▶ _Assignment_:
Copy every line of the data that contains the string "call".
---
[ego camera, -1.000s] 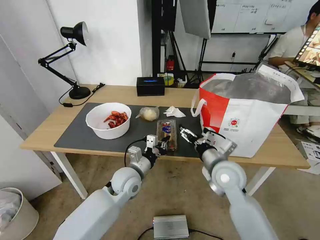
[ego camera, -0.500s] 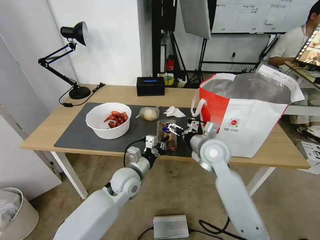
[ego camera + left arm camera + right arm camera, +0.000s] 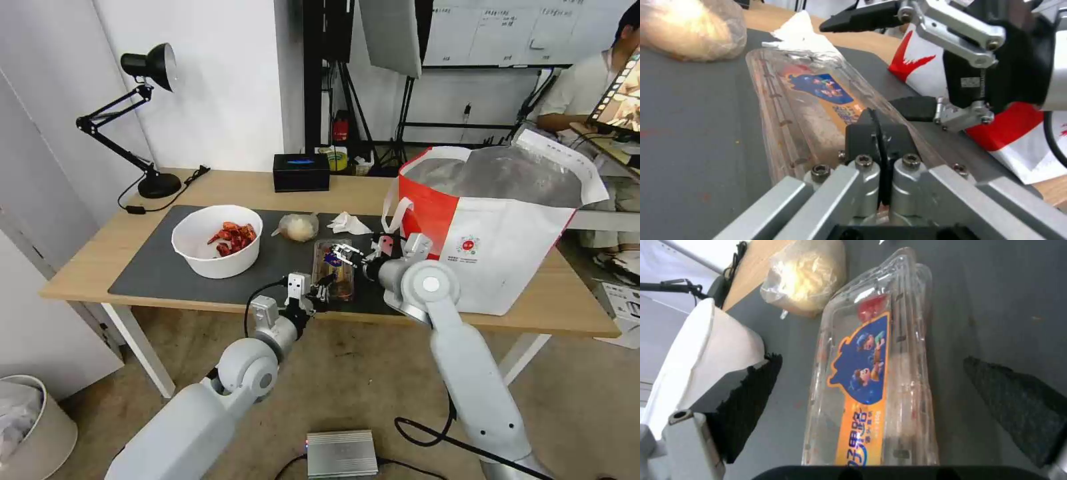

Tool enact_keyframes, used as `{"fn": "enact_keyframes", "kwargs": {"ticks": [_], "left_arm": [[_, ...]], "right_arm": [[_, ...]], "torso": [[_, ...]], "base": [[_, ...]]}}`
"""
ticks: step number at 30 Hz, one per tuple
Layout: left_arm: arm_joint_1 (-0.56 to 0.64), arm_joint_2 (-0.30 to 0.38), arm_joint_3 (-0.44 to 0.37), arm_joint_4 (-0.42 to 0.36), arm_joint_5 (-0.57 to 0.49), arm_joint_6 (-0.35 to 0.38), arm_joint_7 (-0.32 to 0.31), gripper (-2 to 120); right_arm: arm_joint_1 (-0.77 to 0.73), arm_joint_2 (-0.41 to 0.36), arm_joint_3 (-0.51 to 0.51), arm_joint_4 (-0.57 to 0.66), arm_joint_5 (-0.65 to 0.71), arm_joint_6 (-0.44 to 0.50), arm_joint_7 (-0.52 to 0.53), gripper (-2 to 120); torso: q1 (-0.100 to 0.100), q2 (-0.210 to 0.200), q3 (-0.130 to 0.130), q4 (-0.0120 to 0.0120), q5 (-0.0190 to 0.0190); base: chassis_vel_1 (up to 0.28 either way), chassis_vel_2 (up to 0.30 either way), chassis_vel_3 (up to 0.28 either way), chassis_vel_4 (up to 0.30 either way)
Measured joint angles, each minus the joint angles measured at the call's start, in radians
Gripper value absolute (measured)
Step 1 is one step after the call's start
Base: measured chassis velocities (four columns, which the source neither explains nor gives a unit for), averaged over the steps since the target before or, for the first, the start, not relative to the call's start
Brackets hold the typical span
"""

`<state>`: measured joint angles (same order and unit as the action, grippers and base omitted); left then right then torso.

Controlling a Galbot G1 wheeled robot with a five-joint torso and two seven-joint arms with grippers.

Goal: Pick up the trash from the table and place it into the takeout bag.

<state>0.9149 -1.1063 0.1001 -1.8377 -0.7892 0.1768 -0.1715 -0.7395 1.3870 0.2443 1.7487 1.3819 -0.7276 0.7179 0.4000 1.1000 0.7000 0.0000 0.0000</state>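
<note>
A clear hinged plastic tray (image 3: pixel 333 269) with an orange-blue label lies on the table's (image 3: pixel 93 250) dark mat, also seen as the tray (image 3: pixel 871 380) and the tray (image 3: pixel 809 100). My right gripper (image 3: pixel 343 255) hangs open just above it, its black pads (image 3: pixel 751 396) on either side of the tray. My left gripper (image 3: pixel 320 290) is shut at the tray's near end, its fingers (image 3: pixel 878 133) pressed together. On the mat sit the white bowl (image 3: pixel 217 240) of red shells, the small clear bag (image 3: pixel 297 227) and the crumpled tissue (image 3: pixel 348 223). The takeout bag (image 3: pixel 493 227) stands open at the right.
A black tissue box (image 3: pixel 301 172) sits at the table's back edge and a black desk lamp (image 3: pixel 147 120) at the back left. On the floor lie a silver box (image 3: pixel 341 453) and a bin (image 3: pixel 27 427). The bag's wall stands close behind my right arm.
My right gripper swung left from beside the takeout bag to over the tray and stays open. The left gripper has barely moved.
</note>
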Motion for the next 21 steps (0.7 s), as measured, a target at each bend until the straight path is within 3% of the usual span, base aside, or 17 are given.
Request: {"fn": "enact_keyframes", "kwargs": {"ticks": [21], "left_arm": [[0.009, -0.007, -0.002, -0.003, -0.004, -0.001, -0.005, 0]], "right_arm": [[0.041, 0.024, -0.008, -0.067, 0.035, 0.004, -0.007, 100]], "torso": [[0.0, 0.0, 0.0, 0.0, -0.0001]], "base": [[0.0, 0.0, 0.0, 0.0]]}}
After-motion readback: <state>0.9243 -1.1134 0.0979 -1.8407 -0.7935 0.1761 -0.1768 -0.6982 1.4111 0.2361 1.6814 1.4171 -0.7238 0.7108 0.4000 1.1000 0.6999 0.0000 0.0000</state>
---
▶ _Answer section_:
Measured joint angles, each minus the joint angles measured at the call's start, in radians
Step 1 is one step after the call's start
Base: measured chassis velocities (four columns, which the source neither explains nor gives a unit for), averaged over the steps since the target before or, for the first, the start, not relative to the call's start

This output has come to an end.